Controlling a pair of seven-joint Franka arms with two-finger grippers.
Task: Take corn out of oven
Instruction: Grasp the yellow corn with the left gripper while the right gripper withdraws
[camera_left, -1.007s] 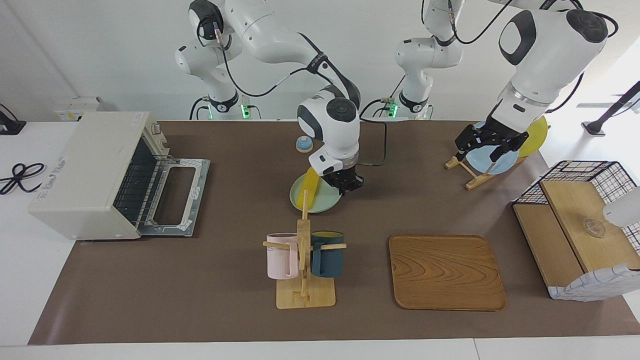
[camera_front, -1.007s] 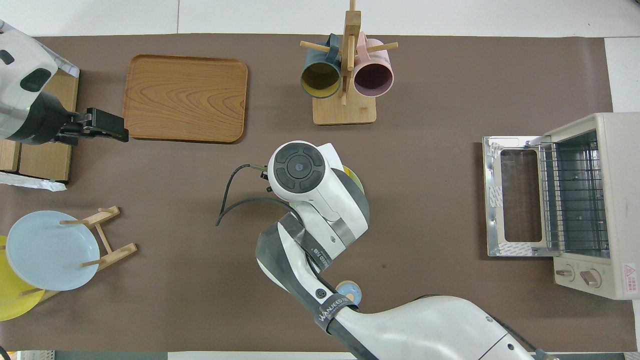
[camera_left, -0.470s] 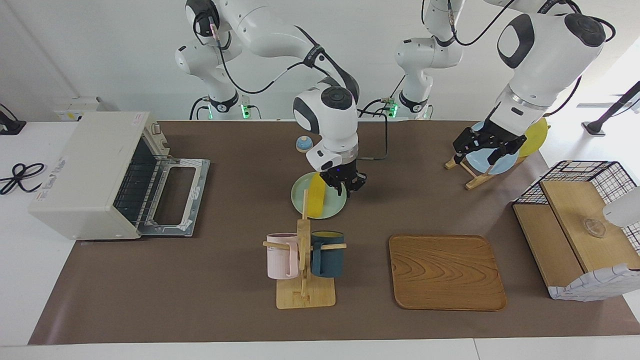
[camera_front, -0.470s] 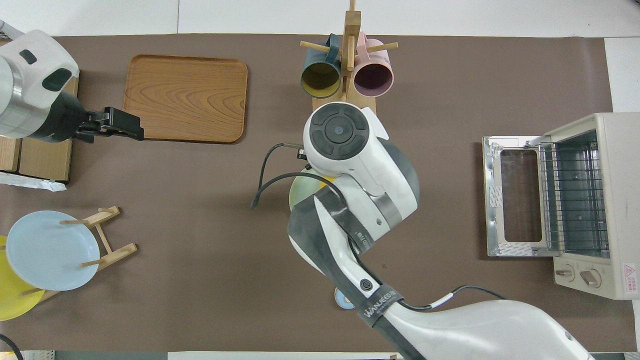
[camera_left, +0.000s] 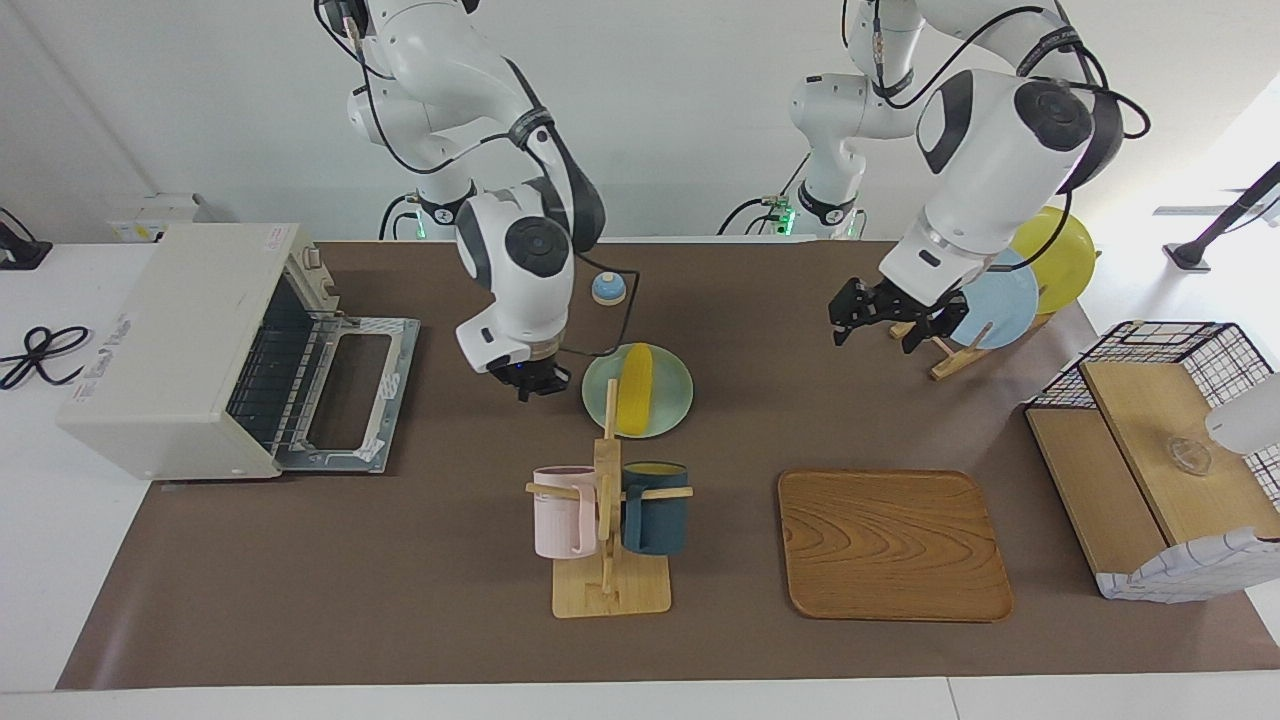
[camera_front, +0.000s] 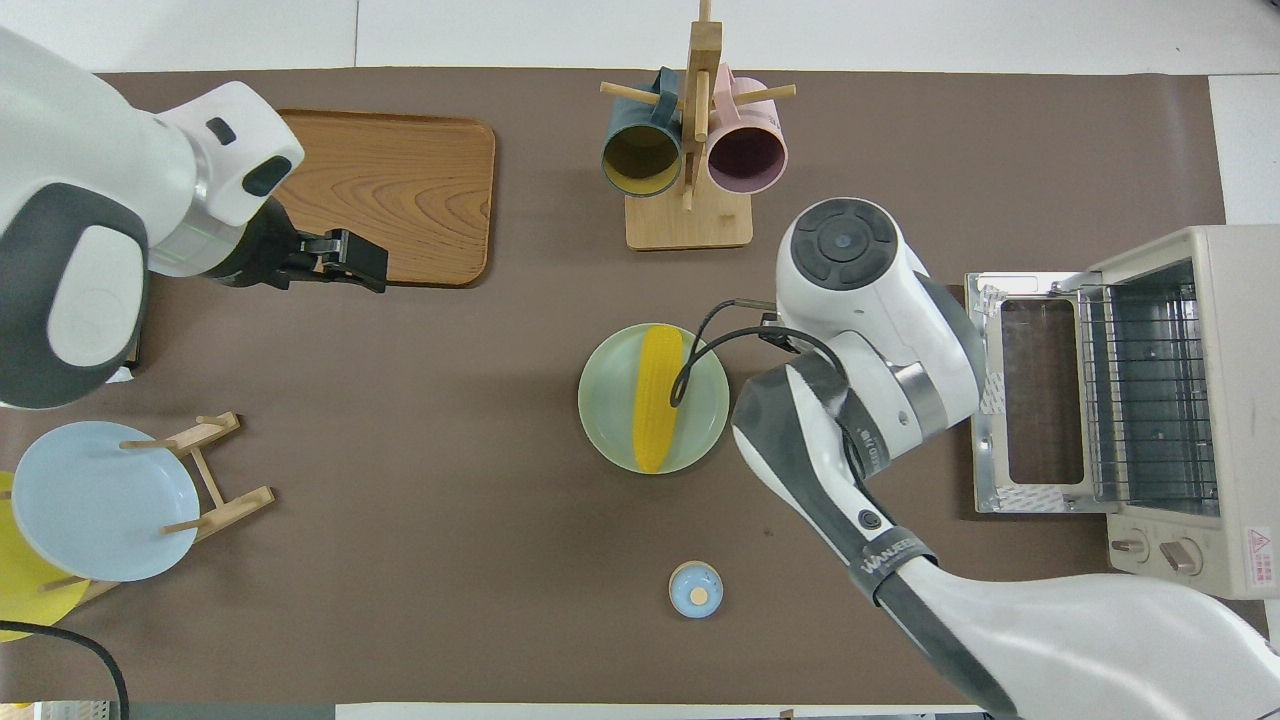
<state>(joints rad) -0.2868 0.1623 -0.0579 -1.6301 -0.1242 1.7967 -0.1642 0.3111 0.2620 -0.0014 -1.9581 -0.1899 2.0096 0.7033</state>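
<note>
The corn (camera_left: 635, 388) (camera_front: 657, 398) lies flat on a pale green plate (camera_left: 672, 385) (camera_front: 610, 400) at mid-table. The oven (camera_left: 170, 340) (camera_front: 1200, 400) stands at the right arm's end with its door (camera_left: 345, 395) (camera_front: 1030, 390) folded down; only a bare wire rack shows inside. My right gripper (camera_left: 530, 382) hovers low between the plate and the oven door, shut with nothing in it; in the overhead view its own wrist hides it. My left gripper (camera_left: 880, 325) (camera_front: 375, 268) hangs open and empty over the table beside the plate rack.
A mug rack (camera_left: 608, 530) with a pink and a dark blue mug stands farther from the robots than the plate. A wooden tray (camera_left: 893, 545), a plate rack with blue plate (camera_left: 1000, 305) and yellow plate (camera_left: 1060, 255), a wire basket (camera_left: 1150, 460) and a small blue knob (camera_left: 608, 288) are also here.
The right gripper left the corn on the plate, closed empty and swung toward the oven's end. The left arm drifted from the plate rack toward the table's middle.
</note>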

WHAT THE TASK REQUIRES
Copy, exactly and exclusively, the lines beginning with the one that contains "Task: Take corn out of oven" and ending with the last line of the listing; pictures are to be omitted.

SOLVED EXERCISE
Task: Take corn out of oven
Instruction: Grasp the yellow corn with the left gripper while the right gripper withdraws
[camera_left, -1.007s] 
[camera_front, -1.007s] 
[camera_left, -0.470s] 
[camera_front, -0.470s] 
[camera_left, +0.000s] 
[camera_front, +0.000s] 
<state>(joints rad) -0.2868 0.1623 -0.0579 -1.6301 -0.1242 1.7967 -0.1642 0.3111 0.2620 -0.0014 -1.9581 -0.1899 2.0096 0.7033</state>
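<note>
The corn (camera_left: 635, 388) (camera_front: 657, 398) lies flat on a pale green plate (camera_left: 672, 385) (camera_front: 610, 400) at mid-table. The oven (camera_left: 170, 340) (camera_front: 1200, 400) stands at the right arm's end with its door (camera_left: 345, 395) (camera_front: 1030, 390) folded down; only a bare wire rack shows inside. My right gripper (camera_left: 530, 382) hovers low between the plate and the oven door, shut with nothing in it; in the overhead view its own wrist hides it. My left gripper (camera_left: 880, 325) (camera_front: 375, 268) hangs open and empty over the table beside the plate rack.
A mug rack (camera_left: 608, 530) with a pink and a dark blue mug stands farther from the robots than the plate. A wooden tray (camera_left: 893, 545), a plate rack with blue plate (camera_left: 1000, 305) and yellow plate (camera_left: 1060, 255), a wire basket (camera_left: 1150, 460) and a small blue knob (camera_left: 608, 288) are also here.
The right gripper left the corn on the plate, closed empty and swung toward the oven's end. The left arm drifted from the plate rack toward the table's middle.
</note>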

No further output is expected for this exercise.